EXERCISE AIM: Provide the data again exactly, including every line that follows.

[Opening INFORMATION section]

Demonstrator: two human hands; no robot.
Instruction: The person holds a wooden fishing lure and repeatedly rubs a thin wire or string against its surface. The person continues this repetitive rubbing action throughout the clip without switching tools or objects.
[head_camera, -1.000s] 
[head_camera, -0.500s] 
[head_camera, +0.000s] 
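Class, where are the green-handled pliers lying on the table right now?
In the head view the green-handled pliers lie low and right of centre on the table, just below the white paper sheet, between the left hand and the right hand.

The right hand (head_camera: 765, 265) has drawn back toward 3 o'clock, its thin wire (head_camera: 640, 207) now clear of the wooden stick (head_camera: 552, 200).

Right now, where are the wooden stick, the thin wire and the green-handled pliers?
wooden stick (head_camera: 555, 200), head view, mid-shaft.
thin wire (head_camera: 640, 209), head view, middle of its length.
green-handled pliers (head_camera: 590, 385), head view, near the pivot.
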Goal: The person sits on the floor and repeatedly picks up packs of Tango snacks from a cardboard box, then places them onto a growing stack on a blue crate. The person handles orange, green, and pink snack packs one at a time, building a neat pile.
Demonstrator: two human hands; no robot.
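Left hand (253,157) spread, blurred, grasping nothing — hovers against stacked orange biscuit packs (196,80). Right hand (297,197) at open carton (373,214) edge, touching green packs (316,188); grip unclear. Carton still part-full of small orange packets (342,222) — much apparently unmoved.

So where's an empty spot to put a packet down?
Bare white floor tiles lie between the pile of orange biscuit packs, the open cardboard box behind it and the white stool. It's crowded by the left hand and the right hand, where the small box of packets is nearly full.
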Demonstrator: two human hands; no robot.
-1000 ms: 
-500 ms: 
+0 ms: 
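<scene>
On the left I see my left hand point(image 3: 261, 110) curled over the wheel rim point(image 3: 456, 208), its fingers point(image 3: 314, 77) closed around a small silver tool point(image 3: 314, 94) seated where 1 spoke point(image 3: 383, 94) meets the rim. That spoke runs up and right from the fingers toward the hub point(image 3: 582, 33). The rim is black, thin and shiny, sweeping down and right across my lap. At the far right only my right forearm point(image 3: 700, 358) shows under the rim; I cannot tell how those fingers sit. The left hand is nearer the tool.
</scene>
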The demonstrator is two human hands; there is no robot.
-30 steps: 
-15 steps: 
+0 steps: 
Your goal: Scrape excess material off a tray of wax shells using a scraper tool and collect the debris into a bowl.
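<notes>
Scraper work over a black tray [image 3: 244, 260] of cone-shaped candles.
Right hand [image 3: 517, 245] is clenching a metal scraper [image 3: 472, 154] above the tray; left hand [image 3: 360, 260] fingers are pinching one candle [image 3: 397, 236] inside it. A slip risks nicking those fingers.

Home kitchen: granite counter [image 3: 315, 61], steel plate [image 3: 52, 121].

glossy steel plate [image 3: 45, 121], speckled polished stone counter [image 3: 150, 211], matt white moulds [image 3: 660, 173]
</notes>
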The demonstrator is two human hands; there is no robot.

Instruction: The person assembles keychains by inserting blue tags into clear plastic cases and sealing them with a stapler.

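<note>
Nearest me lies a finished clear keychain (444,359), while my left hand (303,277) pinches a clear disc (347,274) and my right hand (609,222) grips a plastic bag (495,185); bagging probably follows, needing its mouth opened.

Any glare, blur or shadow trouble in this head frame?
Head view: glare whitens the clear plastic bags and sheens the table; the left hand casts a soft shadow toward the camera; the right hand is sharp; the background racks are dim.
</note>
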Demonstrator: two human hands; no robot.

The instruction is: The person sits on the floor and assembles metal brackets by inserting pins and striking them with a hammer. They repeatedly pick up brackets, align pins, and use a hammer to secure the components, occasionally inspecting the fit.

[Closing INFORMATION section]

PROBLEM SOLUTION:
Demonstrator: two human hands; no robot.
Instruction: The person holds a wooden fishing lure and repeatedly rubs a thin wire or string against its surface. The person continues this repetitive rubbing action throughout the clip without switching tools or objects.
[head_camera, -1.000s] 
[head_camera, -0.500s] 
[head_camera, +0.000s] 
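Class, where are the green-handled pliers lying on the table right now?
In the head view the green-handled pliers lie low and right of centre on the table, just below the white paper sheet, between the left hand and the right hand.

The right hand (head_camera: 765, 265) has drawn back toward 3 o'clock, its thin wire (head_camera: 640, 207) now clear of the wooden stick (head_camera: 552, 200).

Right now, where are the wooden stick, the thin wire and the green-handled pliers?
wooden stick (head_camera: 555, 200), head view, mid-shaft.
thin wire (head_camera: 640, 209), head view, middle of its length.
green-handled pliers (head_camera: 590, 385), head view, near the pivot.
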Goal: The person sits on the floor and repeatedly picks up packs of Tango snacks from a cardboard box, then places them onto a growing stack on a blue crate. The person handles orange, green, and pink snack packs one at a time, building a neat pile.
Demonstrator: two human hands; no robot.
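Left hand (253,157) spread, blurred, grasping nothing — hovers against stacked orange biscuit packs (196,80). Right hand (297,197) at open carton (373,214) edge, touching green packs (316,188); grip unclear. Carton still part-full of small orange packets (342,222) — much apparently unmoved.

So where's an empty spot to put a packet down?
Bare white floor tiles lie between the pile of orange biscuit packs, the open cardboard box behind it and the white stool. It's crowded by the left hand and the right hand, where the small box of packets is nearly full.
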Demonstrator: two human hands; no robot.
-1000 ms: 
-500 ms: 
+0 ms: 
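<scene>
On the left I see my left hand point(image 3: 261, 110) curled over the wheel rim point(image 3: 456, 208), its fingers point(image 3: 314, 77) closed around a small silver tool point(image 3: 314, 94) seated where 1 spoke point(image 3: 383, 94) meets the rim. That spoke runs up and right from the fingers toward the hub point(image 3: 582, 33). The rim is black, thin and shiny, sweeping down and right across my lap. At the far right only my right forearm point(image 3: 700, 358) shows under the rim; I cannot tell how those fingers sit. The left hand is nearer the tool.
</scene>
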The demonstrator is two human hands; there is no robot.
-30 steps: 
-15 steps: 
+0 steps: 
Your goal: Scrape excess material off a tray of wax shells using a scraper tool and collect the debris into a bowl.
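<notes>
Scraper work over a black tray [image 3: 244, 260] of cone-shaped candles.
Right hand [image 3: 517, 245] is clenching a metal scraper [image 3: 472, 154] above the tray; left hand [image 3: 360, 260] fingers are pinching one candle [image 3: 397, 236] inside it. A slip risks nicking those fingers.

Home kitchen: granite counter [image 3: 315, 61], steel plate [image 3: 52, 121].

glossy steel plate [image 3: 45, 121], speckled polished stone counter [image 3: 150, 211], matt white moulds [image 3: 660, 173]
</notes>
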The demonstrator is two human hands; there is no robot.

Instruction: The person assembles keychains by inserting blue tags into clear plastic cases and sealing them with a stapler.

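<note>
Nearest me lies a finished clear keychain (444,359), while my left hand (303,277) pinches a clear disc (347,274) and my right hand (609,222) grips a plastic bag (495,185); bagging probably follows, needing its mouth opened.

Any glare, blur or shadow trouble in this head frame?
Head view: glare whitens the clear plastic bags and sheens the table; the left hand casts a soft shadow toward the camera; the right hand is sharp; the background racks are dim.
</note>
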Demonstrator: two human hands; no robot.

The instruction is: The person sits on the floor and assembles metal brackets by inserting pins and striking them with a hammer. They repeatedly pick up brackets, align pins, and use a hammer to secure the components, occasionally inspecting the fit.

No more work is required for the exercise.